Ewan McGregor in Doctor Sleep.

Stephen King fans know he hated Stanley Kubrick’s The Shining for trivializing Jack Torrance’s alcoholism, and improvising on the evil powers of The Overlook Hotel. Doctor Sleep, King’s sequel to The Shining, seems to exist, in part, to right some of the wrongs King saw in Kubrick’s movie.

Unfortunately, director Mike Flanagan, the man behind the excellent and creepy Netflix series The Haunting of Hill House, made the decision to incorporate Kubrick’s film into his own cinematic adaptation of Doctor Sleep. The results are a mixed bag of genuinely scary moments and passages that make the film too dependent on the glory of Kubrick. Simply put: It’s not a good idea to try to re-create a Kubrick moment without Kubrick’s involvement.

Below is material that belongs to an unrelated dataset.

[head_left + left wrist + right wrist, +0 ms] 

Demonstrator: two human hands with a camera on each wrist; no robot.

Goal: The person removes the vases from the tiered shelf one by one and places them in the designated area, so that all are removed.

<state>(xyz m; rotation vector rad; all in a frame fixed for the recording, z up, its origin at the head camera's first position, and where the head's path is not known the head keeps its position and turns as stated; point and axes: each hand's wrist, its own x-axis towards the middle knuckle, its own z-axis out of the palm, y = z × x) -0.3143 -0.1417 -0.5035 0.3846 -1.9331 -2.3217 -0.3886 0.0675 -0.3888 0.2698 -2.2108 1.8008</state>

The film starts in 1980, with Danny Torrance riding around the Kubrickian Overlook on a big wheel—and making that dreaded stop at Room 237, where that old lady stayed in the bathtub way too long. The film then jumps ahead to Dan as an adult, played by Ewan McGregor. Dan, like his daddy before him, drinks a lot. He also still has discussions with the now-dead Hallorann (played by Carl Lumbly here). Dan not only still “shines” (communicates telepathically); he also talks to dead people.

The monsters in this movie would be The True Knot, a band of gypsies who look like they are killing time between Burning Man and a Phish concert. Their thing is to hunt down children who can shine, like Danny Torrance did in the original Shining. When they find them, they murder them and eat their essence, which leaves the body as steam. In other words … they are basically vaping not-quite-immortal vampires.

The Knots are led by Rose the Hat (a spooky Rebecca Ferguson), named so because, well, she wears a hat. Rose is the one who rations out the steam for her Knot crew, which they keep in thermoses. This element of the film, along with Ferguson’s disturbing performance, gives Doctor Sleep some memorably scary moments. A sequence in which a young baseball player (Jacob Tremblay, making the most of a few screen minutes) encounters the Knots is as harrowing as anything you’ll see in a movie this year.

In some ways (which I won’t give away), King gets a chance for some do-overs. Some of the scenes and themes in Doctor Sleep reference parts of King’s original novel, as well as the sequel book. King has long bemoaned the ending of the Kubrick’s film, and I can see why he might like the Doctor Sleep conclusion.

Unfortunately, this movie was better when it wasn’t hanging around the Overlook Hotel. The moments in the Overlook, although visually impressive, feel like little more than a stunt, because there’s no real viable reason for the protagonists to be running around in Kubrick’s nightmare. Doctor Sleep works fine when it’s about a nasty band of soul-suckers messing with the kids who have special powers. It’s a confused mess when it tries to do Kubrick. It’s as if this film is trying to provide further relevance and depth to the ghosts and deranged characters who haunted Kubrick’s Overlook—which is simply not necessary. What Kubrick did doesn’t need to be monkeyed with, yet that’s exactly what Doctor Sleep does, especially in the finale. There’s a sequence near the end that is supposed to be the scary payoff, but instead, it led me to unintentional laughs.

McGregor is good in the central role, and Ferguson is fine as the villain. Kyliegh Curran is great as Abra, a young girl who partners with Dan to battle Rose.

Flanagan could’ve cut out much of his expensive Overlook finale—it runs longer than 2 1/2 hours—and he probably would’ve had a better, more cohesive film. Instead, Doctor Sleep winds up being an elaborate imitation of—and a strange sort of King apology for—a classic Kubrick film.

Doctor Sleep is now playing at theaters across the valley.